Flexible microstrip antenna arrays have become a necessity in today’s miniaturized biomedical wireless devices. Implantable and wearable biomedical devices such as pacemakers, drug delivery systems, heart rate monitors, and respiratory monitors need to communicate with exterior base station devices and relayed to healthcare professionals. In this paper, multiple flexible microstrip antenna arrays are designed and simulated for these applications. The frequency bands of 5.2 GHz and 5.8 GHz are utilized to provide a high bandwidth communication link. CST Microwave Studio was used for the modeling and simulation of the antennas. The reflection coefficient, gain, and correlation coefficient for each antenna are presented and discussed.

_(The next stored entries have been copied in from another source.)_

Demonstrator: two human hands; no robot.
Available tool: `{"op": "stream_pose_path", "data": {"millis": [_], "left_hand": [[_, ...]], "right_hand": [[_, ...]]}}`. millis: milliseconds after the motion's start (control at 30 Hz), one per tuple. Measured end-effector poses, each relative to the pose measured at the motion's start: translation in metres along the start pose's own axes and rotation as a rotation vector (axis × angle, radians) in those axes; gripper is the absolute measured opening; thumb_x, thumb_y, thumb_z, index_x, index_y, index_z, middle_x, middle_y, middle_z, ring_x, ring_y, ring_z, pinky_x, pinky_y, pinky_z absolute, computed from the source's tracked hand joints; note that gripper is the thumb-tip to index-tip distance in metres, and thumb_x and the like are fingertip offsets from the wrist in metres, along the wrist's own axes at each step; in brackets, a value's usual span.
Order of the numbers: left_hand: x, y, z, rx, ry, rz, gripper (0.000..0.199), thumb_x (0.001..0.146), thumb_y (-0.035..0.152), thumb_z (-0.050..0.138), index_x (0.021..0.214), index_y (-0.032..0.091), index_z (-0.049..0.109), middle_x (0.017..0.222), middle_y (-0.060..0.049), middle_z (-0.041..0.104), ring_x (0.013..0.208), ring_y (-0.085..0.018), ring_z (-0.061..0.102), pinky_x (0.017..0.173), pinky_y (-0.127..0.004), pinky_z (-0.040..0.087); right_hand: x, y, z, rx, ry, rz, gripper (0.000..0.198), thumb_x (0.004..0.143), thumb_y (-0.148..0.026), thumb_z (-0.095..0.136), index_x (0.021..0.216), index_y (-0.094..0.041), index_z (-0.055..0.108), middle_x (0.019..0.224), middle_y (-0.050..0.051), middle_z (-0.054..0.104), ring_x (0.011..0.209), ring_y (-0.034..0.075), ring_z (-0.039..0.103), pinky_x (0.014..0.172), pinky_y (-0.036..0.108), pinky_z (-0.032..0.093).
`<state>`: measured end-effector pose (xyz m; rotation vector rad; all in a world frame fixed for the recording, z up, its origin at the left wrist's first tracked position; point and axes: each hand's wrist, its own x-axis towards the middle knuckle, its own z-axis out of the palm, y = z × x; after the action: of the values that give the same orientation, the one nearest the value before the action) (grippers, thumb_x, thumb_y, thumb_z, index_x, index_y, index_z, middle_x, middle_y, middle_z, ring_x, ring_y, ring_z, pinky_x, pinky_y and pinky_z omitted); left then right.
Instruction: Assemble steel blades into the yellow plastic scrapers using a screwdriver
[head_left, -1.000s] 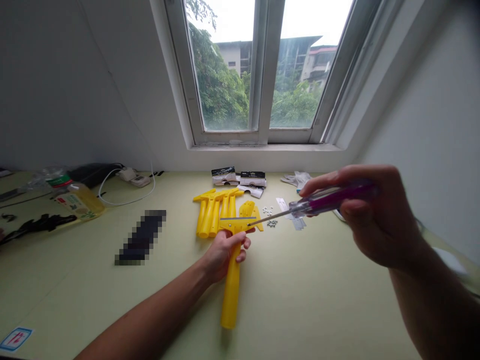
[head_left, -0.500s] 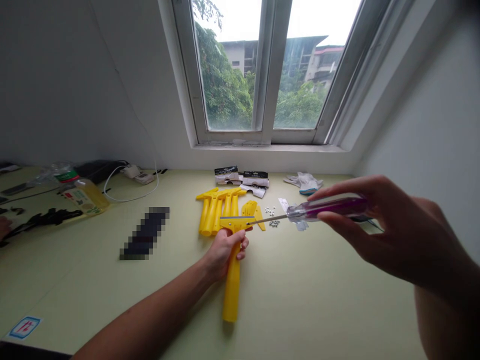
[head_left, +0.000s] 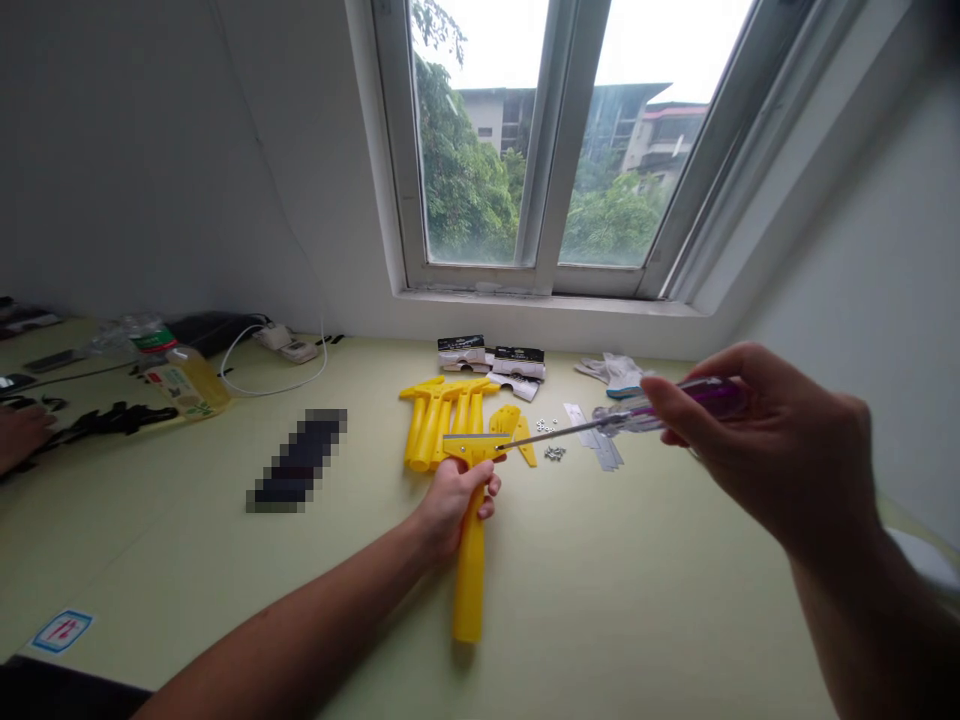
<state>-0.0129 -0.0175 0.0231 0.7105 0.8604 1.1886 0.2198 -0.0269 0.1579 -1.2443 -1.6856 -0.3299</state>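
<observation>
My left hand (head_left: 459, 500) is wrapped round the neck of a yellow plastic scraper (head_left: 469, 580), whose head carries a grey metal blade along its top edge. In my right hand (head_left: 772, 450) is a screwdriver (head_left: 637, 412) with a clear and purple handle. Its tip meets the right side of the scraper head, at a screw spot. Behind the scraper lie several more yellow scraper handles (head_left: 442, 420) and loose yellow head plates (head_left: 507, 422). Small nuts (head_left: 546, 425) and screws (head_left: 555, 453) sit in little heaps, with flat metal blades (head_left: 604, 450) to their right.
Black-and-white card packets (head_left: 517, 361) and a glove (head_left: 619, 373) lie near the window wall. To the left are a pixelated dark object (head_left: 300, 460), a bottle of yellow liquid (head_left: 184, 370), cables and a charger (head_left: 285, 342). Another person's hand (head_left: 22, 435) shows at the left edge.
My right hand has turned round the screwdriver handle, its fingers now curled closer about it. The tip stays on the scraper head. The whole view has shifted slightly.
</observation>
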Motion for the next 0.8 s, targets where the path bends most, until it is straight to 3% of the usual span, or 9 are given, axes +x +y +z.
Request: {"op": "stream_pose_path", "data": {"millis": [100, 167, 233, 333, 400, 467, 567, 667, 800], "left_hand": [[0.000, -0.001, 0.002, 0.011, 0.044, 0.005, 0.028, 0.073, 0.021, 0.070, 0.095, 0.009, 0.057, 0.072, -0.001, 0.052, 0.052, -0.005, 0.042, 0.039, -0.016, 0.029], [0.001, -0.002, 0.003, 0.017, 0.079, 0.006, 0.025, 0.073, 0.019, 0.070, 0.093, 0.009, 0.057, 0.072, -0.002, 0.053, 0.053, -0.006, 0.043, 0.039, -0.016, 0.030], [0.002, -0.004, 0.002, 0.017, 0.098, 0.003, 0.021, 0.074, 0.017, 0.068, 0.091, 0.009, 0.057, 0.073, -0.002, 0.053, 0.053, -0.006, 0.044, 0.038, -0.016, 0.030], [0.005, -0.006, 0.000, 0.003, 0.105, -0.013, 0.019, 0.076, 0.015, 0.066, 0.092, 0.009, 0.057, 0.079, -0.004, 0.055, 0.054, -0.005, 0.044, 0.038, -0.015, 0.031], [0.007, -0.006, -0.002, -0.010, 0.105, -0.015, 0.019, 0.076, 0.013, 0.065, 0.093, 0.009, 0.057, 0.088, -0.007, 0.057, 0.056, -0.005, 0.045, 0.038, -0.015, 0.032], [0.008, -0.004, -0.003, -0.015, 0.098, -0.002, 0.019, 0.077, 0.012, 0.064, 0.094, 0.009, 0.057, 0.094, -0.009, 0.058, 0.058, -0.005, 0.046, 0.038, -0.014, 0.031], [0.006, -0.001, -0.003, -0.007, 0.070, 0.013, 0.020, 0.077, 0.013, 0.064, 0.095, 0.009, 0.058, 0.095, -0.009, 0.057, 0.059, -0.005, 0.046, 0.038, -0.014, 0.031], [0.004, 0.001, -0.002, 0.007, 0.051, 0.015, 0.023, 0.075, 0.016, 0.066, 0.095, 0.008, 0.058, 0.087, -0.007, 0.056, 0.059, -0.006, 0.045, 0.038, -0.015, 0.030], [0.000, -0.001, 0.000, 0.037, 0.009, 0.038, 0.028, 0.073, 0.022, 0.070, 0.094, 0.009, 0.058, 0.074, -0.002, 0.052, 0.059, -0.007, 0.044, 0.039, -0.016, 0.030]], "right_hand": [[-0.007, -0.010, 0.001, -0.171, 0.031, -0.097, 0.037, 0.081, -0.059, 0.055, 0.068, -0.024, 0.055, 0.046, -0.003, 0.049, 0.040, 0.015, 0.047, 0.042, 0.028, 0.032], [-0.011, -0.017, 0.001, -0.182, 0.009, -0.113, 0.032, 0.085, -0.054, 0.052, 0.077, -0.024, 0.056, 0.054, -0.001, 0.053, 0.043, 0.015, 0.047, 0.044, 0.029, 0.031], [-0.014, -0.022, 0.002, -0.026, -0.064, -0.118, 0.026, 0.087, -0.048, 0.051, 0.093, -0.024, 0.056, 0.077, 0.004, 0.063, 0.056, 0.017, 0.055, 0.049, 0.030, 0.039], [-0.013, -0.020, 0.003, 0.367, -0.314, -0.199, 0.029, 0.085, -0.036, 0.058, 0.111, -0.025, 0.051, 0.112, 0.008, 0.061, 0.089, 0.022, 0.063, 0.067, 0.033, 0.052], [-0.010, -0.012, 0.003, 0.530, -0.473, -0.245, 0.033, 0.083, -0.029, 0.062, 0.115, -0.027, 0.052, 0.115, 0.007, 0.062, 0.098, 0.023, 0.063, 0.075, 0.035, 0.055], [-0.006, -0.002, 0.002, 0.613, -0.533, -0.230, 0.032, 0.084, -0.026, 0.062, 0.115, -0.029, 0.054, 0.112, 0.006, 0.065, 0.099, 0.024, 0.064, 0.076, 0.036, 0.057], [0.002, 0.012, -0.001, 0.676, -0.545, -0.178, 0.029, 0.084, -0.028, 0.062, 0.112, -0.029, 0.057, 0.110, 0.006, 0.067, 0.099, 0.025, 0.066, 0.075, 0.038, 0.059], [0.007, 0.017, -0.007, 0.565, -0.535, -0.216, 0.026, 0.085, -0.033, 0.060, 0.110, -0.028, 0.060, 0.109, 0.006, 0.068, 0.093, 0.025, 0.067, 0.071, 0.037, 0.060], [0.008, 0.012, -0.008, 0.148, -0.192, -0.239, 0.024, 0.079, -0.048, 0.064, 0.087, -0.025, 0.065, 0.064, 0.002, 0.067, 0.051, 0.019, 0.062, 0.047, 0.032, 0.050]]}}
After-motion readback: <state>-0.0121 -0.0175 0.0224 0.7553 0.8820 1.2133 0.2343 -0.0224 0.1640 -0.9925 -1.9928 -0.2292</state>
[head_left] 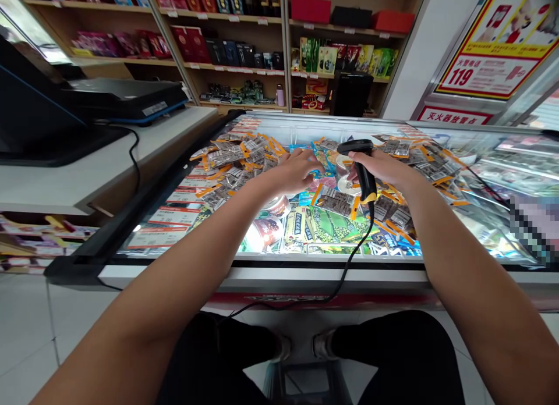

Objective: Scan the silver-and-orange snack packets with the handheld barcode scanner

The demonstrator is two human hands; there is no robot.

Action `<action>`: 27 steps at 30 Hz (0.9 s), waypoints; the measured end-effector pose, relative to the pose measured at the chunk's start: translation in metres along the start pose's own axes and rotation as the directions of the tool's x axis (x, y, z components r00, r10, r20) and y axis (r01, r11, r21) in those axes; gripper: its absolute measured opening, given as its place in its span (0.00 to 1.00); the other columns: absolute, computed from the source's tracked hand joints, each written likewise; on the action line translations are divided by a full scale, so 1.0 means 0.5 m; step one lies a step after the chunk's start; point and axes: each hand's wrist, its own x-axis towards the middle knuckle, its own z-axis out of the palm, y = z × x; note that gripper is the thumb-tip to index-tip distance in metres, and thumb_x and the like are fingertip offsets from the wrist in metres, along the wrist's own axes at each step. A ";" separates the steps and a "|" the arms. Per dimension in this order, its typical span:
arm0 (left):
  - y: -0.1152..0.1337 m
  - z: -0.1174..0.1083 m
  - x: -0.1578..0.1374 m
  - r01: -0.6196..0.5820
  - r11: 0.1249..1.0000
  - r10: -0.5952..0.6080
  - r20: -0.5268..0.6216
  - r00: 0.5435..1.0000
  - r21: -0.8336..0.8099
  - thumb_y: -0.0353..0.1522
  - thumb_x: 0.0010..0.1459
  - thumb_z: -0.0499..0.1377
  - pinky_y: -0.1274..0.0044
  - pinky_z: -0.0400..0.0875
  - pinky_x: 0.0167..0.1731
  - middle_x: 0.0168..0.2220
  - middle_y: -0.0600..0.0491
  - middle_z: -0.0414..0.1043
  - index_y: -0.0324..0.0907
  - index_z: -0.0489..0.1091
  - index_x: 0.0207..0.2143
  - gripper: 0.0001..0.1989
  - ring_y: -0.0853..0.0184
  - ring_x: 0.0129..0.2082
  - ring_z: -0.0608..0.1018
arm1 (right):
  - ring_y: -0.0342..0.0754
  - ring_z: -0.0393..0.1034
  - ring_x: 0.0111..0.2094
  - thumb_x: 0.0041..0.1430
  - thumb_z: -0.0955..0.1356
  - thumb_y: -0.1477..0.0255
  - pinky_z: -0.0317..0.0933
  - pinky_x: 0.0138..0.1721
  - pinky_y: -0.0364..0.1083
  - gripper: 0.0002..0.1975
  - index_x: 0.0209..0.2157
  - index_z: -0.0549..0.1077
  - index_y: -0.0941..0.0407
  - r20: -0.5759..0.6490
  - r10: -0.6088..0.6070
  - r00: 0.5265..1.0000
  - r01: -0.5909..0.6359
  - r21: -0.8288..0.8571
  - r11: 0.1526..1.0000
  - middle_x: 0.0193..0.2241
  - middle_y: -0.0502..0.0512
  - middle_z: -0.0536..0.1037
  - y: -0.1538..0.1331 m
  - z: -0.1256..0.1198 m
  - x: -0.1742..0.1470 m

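My right hand is wrapped round the grip of a black and yellow barcode scanner, its head pointing left. A black cable runs from the scanner's handle over the freezer's front edge. My left hand hovers over or rests on the glass top, fingers bent and apart, with nothing visible in them. Small packets with orange edges lie on the glass between my hands. More of these packets are heaped to the left and to the right.
Under the glass of the chest freezer are green bags and round tubs. At the left a counter carries a scale. Stocked shelves stand behind. A stool is between my legs.
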 end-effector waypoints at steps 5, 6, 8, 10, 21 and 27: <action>0.043 0.001 -0.006 -0.086 0.989 0.109 0.189 0.976 -0.124 0.53 0.53 0.61 0.55 0.52 0.65 0.70 0.52 0.52 0.55 0.62 0.63 0.36 0.47 0.69 0.53 | 0.50 0.68 0.25 0.59 0.67 0.51 0.68 0.27 0.51 0.18 0.31 0.69 0.53 0.206 0.020 0.978 -0.073 0.254 0.965 0.24 0.57 0.73 -0.014 -0.014 -0.013; 0.047 0.002 -0.006 -0.085 0.988 0.109 0.195 0.975 -0.129 0.53 0.52 0.61 0.55 0.53 0.65 0.69 0.51 0.54 0.55 0.62 0.63 0.37 0.47 0.68 0.55 | 0.48 0.65 0.23 0.59 0.66 0.52 0.66 0.25 0.49 0.18 0.30 0.69 0.53 0.274 0.012 0.962 -0.091 0.275 0.957 0.23 0.55 0.70 -0.018 -0.018 -0.018; 0.044 0.000 -0.007 -0.080 0.987 0.105 0.188 0.976 -0.137 0.53 0.52 0.61 0.57 0.57 0.63 0.66 0.50 0.59 0.54 0.62 0.62 0.37 0.49 0.64 0.60 | 0.46 0.60 0.21 0.61 0.66 0.51 0.63 0.23 0.48 0.19 0.30 0.68 0.53 0.390 -0.015 0.921 -0.099 0.270 0.958 0.21 0.52 0.67 -0.025 -0.029 -0.031; 0.029 -0.008 -0.009 -0.079 0.988 0.101 0.173 0.980 -0.132 0.51 0.52 0.61 0.58 0.60 0.60 0.63 0.49 0.64 0.53 0.64 0.60 0.35 0.51 0.61 0.64 | 0.45 0.58 0.22 0.62 0.66 0.51 0.61 0.22 0.46 0.20 0.31 0.68 0.54 0.470 -0.036 0.882 -0.076 0.215 0.974 0.22 0.52 0.65 -0.025 -0.039 -0.041; -0.016 -0.050 -0.030 -0.039 0.997 0.035 0.060 0.998 0.060 0.42 0.50 0.64 0.60 0.52 0.64 0.61 0.49 0.65 0.49 0.66 0.56 0.30 0.51 0.63 0.61 | 0.48 0.62 0.21 0.58 0.70 0.53 0.63 0.25 0.50 0.18 0.25 0.71 0.53 0.483 0.034 0.875 -0.035 -0.006 0.999 0.20 0.53 0.68 -0.020 -0.046 -0.064; -0.013 -0.049 -0.029 -0.038 0.995 0.032 0.066 0.997 0.095 0.40 0.50 0.64 0.60 0.53 0.64 0.61 0.49 0.65 0.49 0.66 0.57 0.30 0.51 0.63 0.62 | 0.49 0.63 0.21 0.56 0.70 0.50 0.65 0.25 0.51 0.20 0.25 0.73 0.52 0.467 0.043 0.883 -0.017 -0.059 0.998 0.19 0.53 0.70 -0.027 -0.045 -0.071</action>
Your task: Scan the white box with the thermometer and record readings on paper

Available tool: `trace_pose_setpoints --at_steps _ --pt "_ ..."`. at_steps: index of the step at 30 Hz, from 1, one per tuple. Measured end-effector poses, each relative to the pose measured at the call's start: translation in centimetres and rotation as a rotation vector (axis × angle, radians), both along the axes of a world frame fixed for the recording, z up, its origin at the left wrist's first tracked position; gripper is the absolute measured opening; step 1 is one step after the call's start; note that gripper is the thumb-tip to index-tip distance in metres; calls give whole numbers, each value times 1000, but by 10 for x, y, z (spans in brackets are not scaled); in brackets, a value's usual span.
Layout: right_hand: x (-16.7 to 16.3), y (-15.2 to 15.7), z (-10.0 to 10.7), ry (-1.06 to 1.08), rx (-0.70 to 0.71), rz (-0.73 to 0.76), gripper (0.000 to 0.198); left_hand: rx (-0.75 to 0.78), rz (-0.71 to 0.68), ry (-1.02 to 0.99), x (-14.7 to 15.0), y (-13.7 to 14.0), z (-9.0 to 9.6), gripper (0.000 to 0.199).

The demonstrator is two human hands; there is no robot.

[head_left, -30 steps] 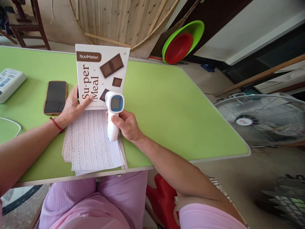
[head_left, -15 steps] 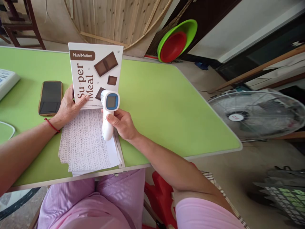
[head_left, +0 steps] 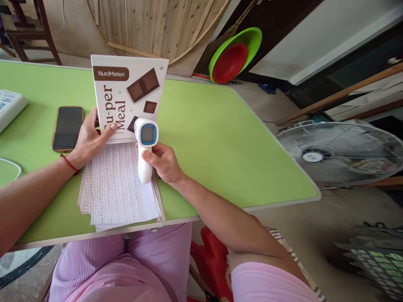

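My left hand grips the lower left edge of a white box printed "NutriMotion" with chocolate pieces, its thumb across the front. The box is held upright, its face toward me. In my right hand is a white infrared thermometer with a blue-rimmed grey screen facing me. It is held by the handle, and its head overlaps the box's lower right corner in view; whether they touch I cannot tell. Beneath both lies a stack of handwritten paper sheets at the table's front edge.
A phone in a brown case lies left of my left hand on the green table. At the far left are a white device and a white cable. Past the table's right edge stands a fan.
The box has turned slightly, its upper right corner shifting right. The thermometer has moved a little to the right. Both hands keep their grip.
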State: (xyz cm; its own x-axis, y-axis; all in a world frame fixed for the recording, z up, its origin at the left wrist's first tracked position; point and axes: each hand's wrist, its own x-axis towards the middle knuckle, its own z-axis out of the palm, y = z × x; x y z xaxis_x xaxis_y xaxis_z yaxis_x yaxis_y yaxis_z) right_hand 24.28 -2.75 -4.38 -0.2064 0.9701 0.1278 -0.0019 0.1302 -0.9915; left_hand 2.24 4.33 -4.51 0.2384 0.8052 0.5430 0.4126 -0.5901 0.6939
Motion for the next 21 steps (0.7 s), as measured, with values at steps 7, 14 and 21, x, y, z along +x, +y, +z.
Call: trace_pose_setpoints --at_steps 7,14,21 --pt "9 4 -2 -126 162 -105 51 99 50 -40 -7 15 -15 80" --pt "47 27 10 -779 226 -447 49 79 36 -42 -25 38 -42 94" --pt "63 38 19 -1340 -83 -453 30 58 111 54 -21 29 -36 93"
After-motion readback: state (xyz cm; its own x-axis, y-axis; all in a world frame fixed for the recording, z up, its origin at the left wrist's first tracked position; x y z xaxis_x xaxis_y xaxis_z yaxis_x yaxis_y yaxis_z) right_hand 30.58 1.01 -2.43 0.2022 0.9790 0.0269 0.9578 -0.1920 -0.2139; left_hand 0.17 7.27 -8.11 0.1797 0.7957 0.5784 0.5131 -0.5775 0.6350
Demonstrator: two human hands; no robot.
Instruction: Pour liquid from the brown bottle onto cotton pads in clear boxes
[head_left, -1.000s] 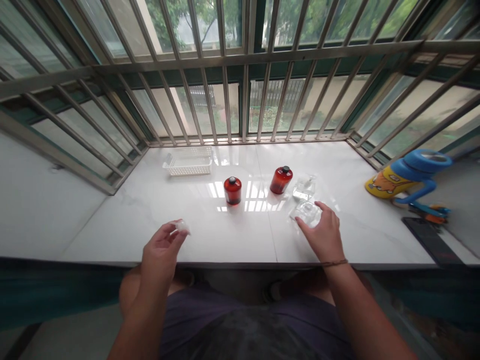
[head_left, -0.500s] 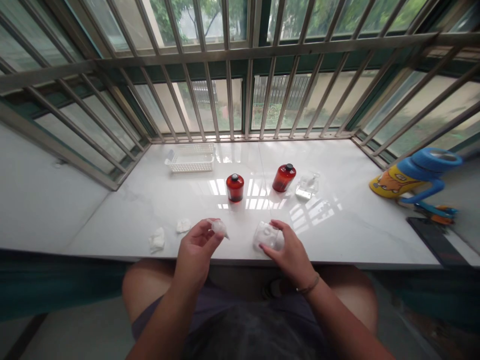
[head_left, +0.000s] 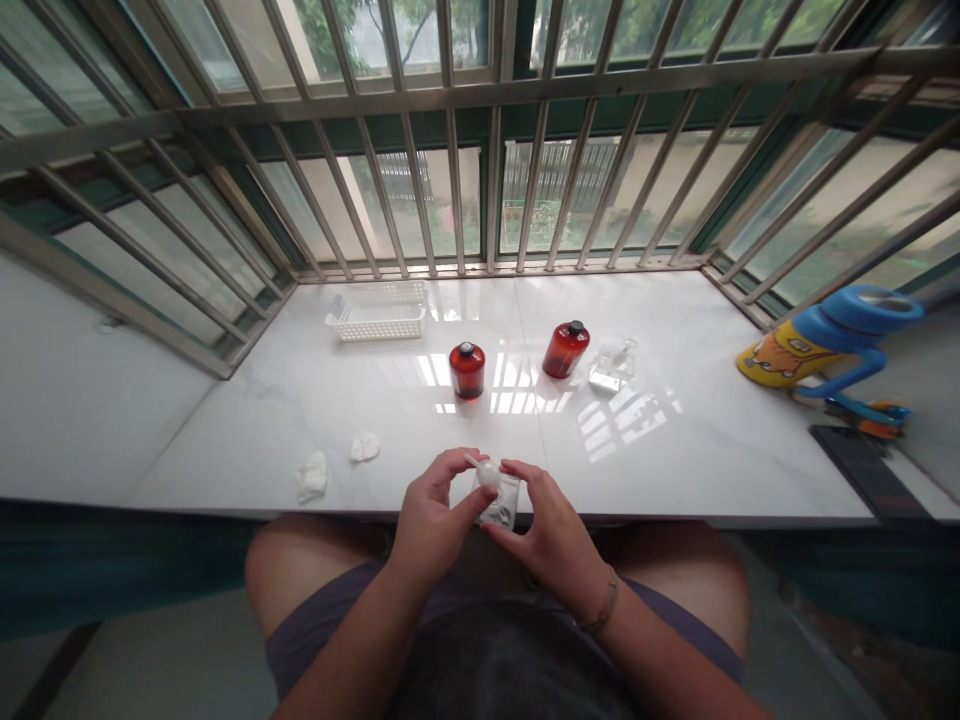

The presented antennas can be utilized together as an array for enhanced gain or independently in a Multiple Input Multiple Output (MIMO) system.

Enhanced Low-Angle GPS Coverage Using Solid and Annular Microstrip Antennas on Folded and Drooped Ground Planes

Folded and drooped microstrip antennas are investigated in this communication for their potential applications in GPS marine navigation. Numerical and experimental results are reported to identify the effects of the percentage of the patch extending around to the folded side, position, and angle of the bend on the performance of the proposed antennas in comparison to the conventional flat counterparts. The folded antennas provide marginally improved 3-dB beam width and excellent phase center stability without degrading the bore-sight gain. A novel drooped square annular element operating in the TM 30 mode is proposed and validated both numerically and experimentally. The drooped annular antenna is shown to have substantially improved above-horizon coverage to suit applications requiring acquisition of satellites from horizon to horizon with a pattern ripple less than 2 dB over the upper hemisphere and with an impedance bandwidth of 2%. The polarization rejection is marginally degraded at bore-sight. At the horizon, the cross component becomes dominant by 1.5 dB.